A disease of the nervous system caused by a slow-acting prion which eventually affects the brain. It may be linked to BSE in cows.


Progressive fatal neurological disorder caused by an infectious protein particle contracted from cows infected with bovine spongiform encephalopathy.


A rare fatal condition characterized by a rapidly progressive mental deterioration and muscle wasting. An abnormal cellular protein causes degeneration of nerves and glial (connective) tissue in the brain causing vacuoles (holes) within the brain called spongiform encephalopathy. People with Creutzfeldt-Jakob disease develop seizures and involuntary movements, as well as weakness, imbalance, and confusion. These changes ultimately lead to death.
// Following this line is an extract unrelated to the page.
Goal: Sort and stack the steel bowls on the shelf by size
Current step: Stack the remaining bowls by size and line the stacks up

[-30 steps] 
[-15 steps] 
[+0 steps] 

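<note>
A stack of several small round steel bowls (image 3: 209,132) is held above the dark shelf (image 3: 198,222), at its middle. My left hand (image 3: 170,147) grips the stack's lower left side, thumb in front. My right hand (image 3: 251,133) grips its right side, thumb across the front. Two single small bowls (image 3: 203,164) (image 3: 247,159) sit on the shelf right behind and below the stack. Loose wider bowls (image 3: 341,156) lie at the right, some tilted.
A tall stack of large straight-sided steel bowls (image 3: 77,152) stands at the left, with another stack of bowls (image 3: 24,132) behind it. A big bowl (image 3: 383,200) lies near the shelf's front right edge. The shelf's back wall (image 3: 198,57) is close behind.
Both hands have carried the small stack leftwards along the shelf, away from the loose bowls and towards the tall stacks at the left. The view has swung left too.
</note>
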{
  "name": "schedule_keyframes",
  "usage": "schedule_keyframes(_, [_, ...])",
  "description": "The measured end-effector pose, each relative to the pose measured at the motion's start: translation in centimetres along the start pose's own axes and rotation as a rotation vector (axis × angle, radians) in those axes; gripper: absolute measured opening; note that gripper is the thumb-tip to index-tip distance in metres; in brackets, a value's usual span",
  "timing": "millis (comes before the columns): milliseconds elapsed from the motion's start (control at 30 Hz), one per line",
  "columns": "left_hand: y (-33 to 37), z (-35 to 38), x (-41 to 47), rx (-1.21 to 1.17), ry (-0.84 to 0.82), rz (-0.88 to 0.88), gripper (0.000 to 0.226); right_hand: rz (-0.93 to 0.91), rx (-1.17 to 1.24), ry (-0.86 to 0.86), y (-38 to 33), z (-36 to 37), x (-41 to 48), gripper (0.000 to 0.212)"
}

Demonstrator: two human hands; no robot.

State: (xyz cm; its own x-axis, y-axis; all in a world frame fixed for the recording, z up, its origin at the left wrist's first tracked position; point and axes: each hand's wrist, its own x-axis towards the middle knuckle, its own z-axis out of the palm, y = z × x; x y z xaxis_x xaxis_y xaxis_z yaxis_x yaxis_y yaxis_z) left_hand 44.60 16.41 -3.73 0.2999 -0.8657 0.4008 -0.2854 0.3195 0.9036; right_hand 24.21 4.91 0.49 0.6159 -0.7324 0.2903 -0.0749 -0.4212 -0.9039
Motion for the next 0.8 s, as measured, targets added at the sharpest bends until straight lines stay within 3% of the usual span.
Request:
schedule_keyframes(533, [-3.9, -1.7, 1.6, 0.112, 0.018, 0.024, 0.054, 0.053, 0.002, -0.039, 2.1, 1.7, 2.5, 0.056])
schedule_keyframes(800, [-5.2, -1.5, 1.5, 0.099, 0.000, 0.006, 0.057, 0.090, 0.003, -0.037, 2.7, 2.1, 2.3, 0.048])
A rapidly progressive, fatal, degenerative disease in humans caused by an abnormal prion protein. There are three aetiological forms of CJD: sporadic, iatrogenic, and inherited. Sporadic CJD occurs randomly in all countries and has an annual incidence of one per million. Iatrogenic CJD is caused by accidental exposure to human prions through medical and surgical procedures, and cannibalism in the case of the human prion disease known as kuru that occurs in a tribe in New Guinea, where it is called the trembling disease. Inherited or familial CJD accounts for 15 per cent of human prion disease and is caused by a mutation in the prion protein gene. In recent years a new variant of CJD has been identified that is caused by bovine spongiform encephalopathy (BSE), called variant CJD. The incubation period for the acquired varieties ranges from four to 40 years, with an average of 10—15 years. The symptoms of CJD are dementia, seizures, focal signs in the central nervous system, myoclonus, and visual disturbances.


A central nervous system disease that causes rapidly progressive dementia usually accompanied by muscle jerking, difficulty walking, and aphasia. The causative agent is assumed to be a prion and may be related to the agent that causes bovine spongiform encephalopathy (“mad cow disease”). Creutzfeldt-Jakob disease has developed in the recipient of a cornea from a donor with the disease and in a few recipients of human growth hormone. There is no treatment, and the disease is fatal.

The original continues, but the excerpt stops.